Village in County Wicklow, Ireland

Kilpedder (meaning "Peter's church") is a village in County Wicklow, Ireland, located off the N11 road between Kilmacanogue and Newtownmountkennedy, just south of the Glen of the Downs Nature Reserve. It had a population of 1,255 as of the 2016 census.

Kilpedder environs include Glenview Park, Kilpedder Grove, Johnstown, Tinnapark, Sunnybank and the Garden Village to the south. Kilpedder is home to two public houses and a petrol station. The army has a rifle range in the area.

==Transport==
Kilpedder is situated on the main Dublin to Wexford dual carriageway. The Kilpedder interchange, recently constructed, has improved access to Kilpedder and Greystones and cut journey times. A permanent pedestrian bridge linking Kilpedder and Kilquade has also been completed.

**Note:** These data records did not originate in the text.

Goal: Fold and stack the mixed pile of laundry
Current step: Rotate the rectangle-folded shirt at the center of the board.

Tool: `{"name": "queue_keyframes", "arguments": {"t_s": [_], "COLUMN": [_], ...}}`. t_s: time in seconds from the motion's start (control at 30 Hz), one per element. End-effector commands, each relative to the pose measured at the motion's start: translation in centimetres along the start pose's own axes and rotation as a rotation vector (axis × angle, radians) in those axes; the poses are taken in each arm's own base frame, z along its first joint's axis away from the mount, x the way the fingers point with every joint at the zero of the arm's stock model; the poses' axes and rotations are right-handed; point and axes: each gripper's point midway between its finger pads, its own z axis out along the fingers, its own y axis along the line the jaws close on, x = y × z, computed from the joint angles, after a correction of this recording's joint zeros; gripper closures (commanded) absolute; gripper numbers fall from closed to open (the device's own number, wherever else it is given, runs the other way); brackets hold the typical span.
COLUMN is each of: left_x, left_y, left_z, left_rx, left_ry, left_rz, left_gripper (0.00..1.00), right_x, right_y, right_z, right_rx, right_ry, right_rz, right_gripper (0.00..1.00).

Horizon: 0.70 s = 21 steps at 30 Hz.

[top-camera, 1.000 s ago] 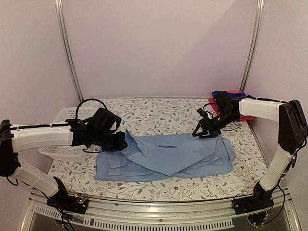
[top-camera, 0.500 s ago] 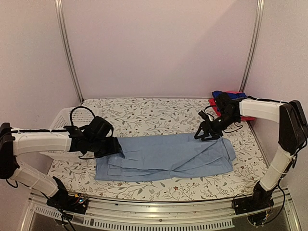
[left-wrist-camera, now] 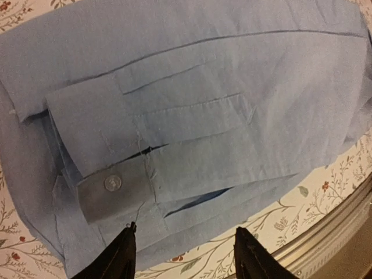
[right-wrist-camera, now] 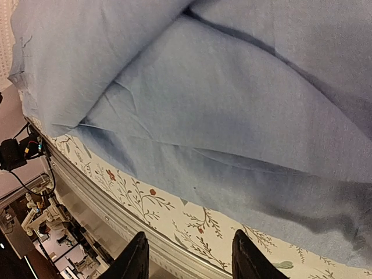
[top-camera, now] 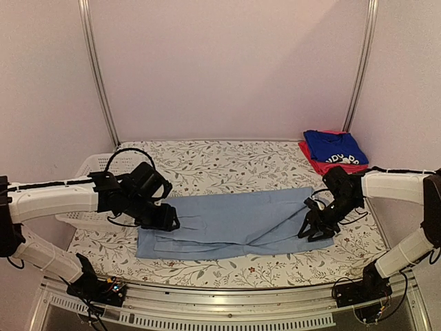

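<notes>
The light-blue collared shirt lies folded into a long flat band across the middle of the floral cover. My left gripper hovers over its left end, open and holding nothing. In the left wrist view the left gripper hangs over a sleeve cuff with a button. My right gripper is at the shirt's near right corner. The right wrist view shows the right gripper open over the shirt's front edge. The royal-blue shirt lies folded on the red-pink one at the back right.
A white perforated basket stands at the left, behind my left arm. The metal rail of the table's near edge runs just below the shirt. The floral table cover shows behind the shirt.
The left gripper has opened and let go of the shirt's raised left fold, which now lies flat. The right arm has swung from the shirt's back right edge to its near right corner.
</notes>
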Motion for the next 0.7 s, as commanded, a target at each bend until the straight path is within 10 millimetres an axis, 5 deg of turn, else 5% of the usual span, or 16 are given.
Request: {"name": "queue_keyframes", "arguments": {"t_s": [0.0,0.07,0.3,0.5,0.57,0.67], "left_x": [6.2,7.2,13.5,12.2,9.6,4.1], "left_y": [2.7,3.6,11.4,12.4,9.1,-0.7], "left_z": [0.7,1.5,2.5,1.1,1.6,1.0], "left_rx": [-0.081,-0.131,-0.5,-0.568,-0.423,-0.073], "left_ry": [0.21,0.26,0.504,0.445,0.374,0.193], "left_rz": [-0.006,-0.018,-0.135,-0.178,-0.105,0.087], "left_gripper": [0.44,0.47,0.59,0.6,0.56,0.45], "right_x": [0.2,-0.1,-0.5,-3.8,-5.7,-8.2], "right_y": [-2.0,-3.1,-7.6,-8.6,-8.0,-7.3], "right_z": [1.1,1.7,2.4,1.5,1.4,0.9], "right_rx": [0.007,0.02,0.051,0.092,0.06,0.053], "right_ry": [-0.003,0.009,0.03,-0.043,-0.059,-0.068], "right_rz": [0.115,0.149,0.291,0.322,0.31,0.274], "right_gripper": [0.53,0.54,0.63,0.65,0.68,0.69]}}
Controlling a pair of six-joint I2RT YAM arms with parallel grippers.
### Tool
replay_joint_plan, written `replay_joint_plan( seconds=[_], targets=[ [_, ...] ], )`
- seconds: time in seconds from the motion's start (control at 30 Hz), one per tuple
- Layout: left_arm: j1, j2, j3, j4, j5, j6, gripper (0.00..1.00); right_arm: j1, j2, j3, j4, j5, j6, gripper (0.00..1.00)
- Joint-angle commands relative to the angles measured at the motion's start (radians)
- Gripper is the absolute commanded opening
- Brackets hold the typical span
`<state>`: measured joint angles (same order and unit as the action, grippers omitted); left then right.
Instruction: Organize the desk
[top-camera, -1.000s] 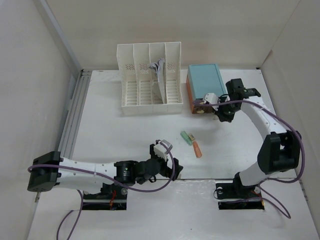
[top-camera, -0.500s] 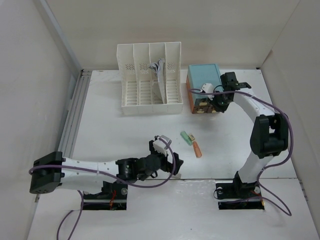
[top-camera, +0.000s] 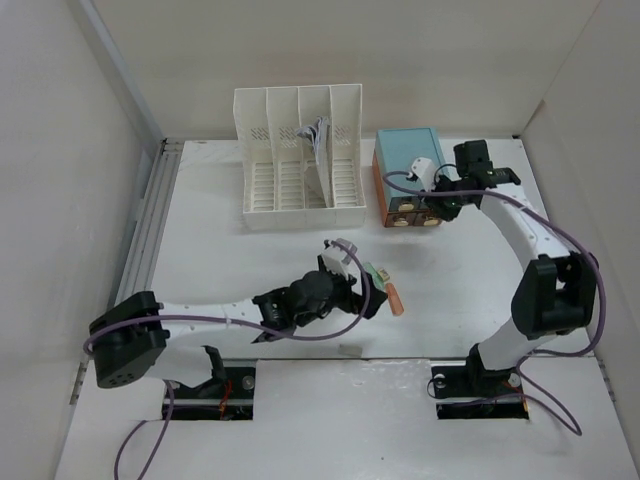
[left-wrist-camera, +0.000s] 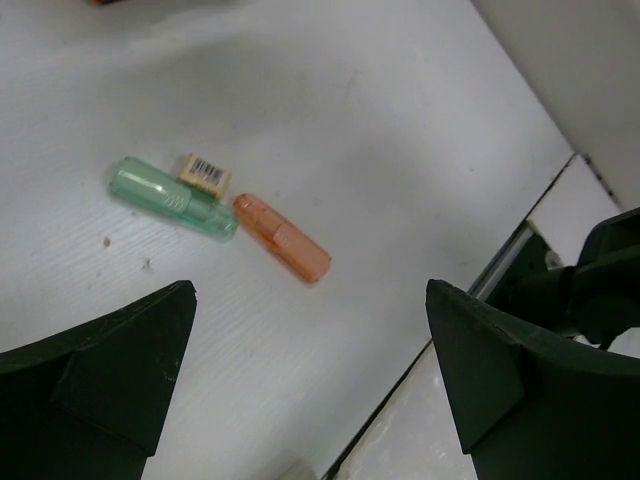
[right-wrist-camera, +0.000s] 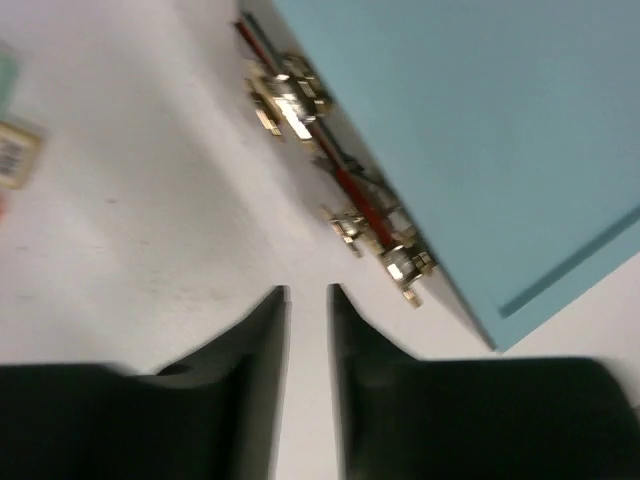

The village is served by the 184 Dublin Bus route, which operates every half an hour Monday to Saturday. Bus Éireann route 133 also serves Kilpedder, operating every half an hour on peak and every hour off-peak.

==Church==
Between the 1850s and the 1940s, Kilpedder was home to a Presbyterian church, however, nothing remains of this church today.

==People==
In the 20 years between the 1996 and 2016 census, the population of Kilpedder increased from 480 to 1,255 people.

Kilpedder is the birthplace of former footballer Paul McShane.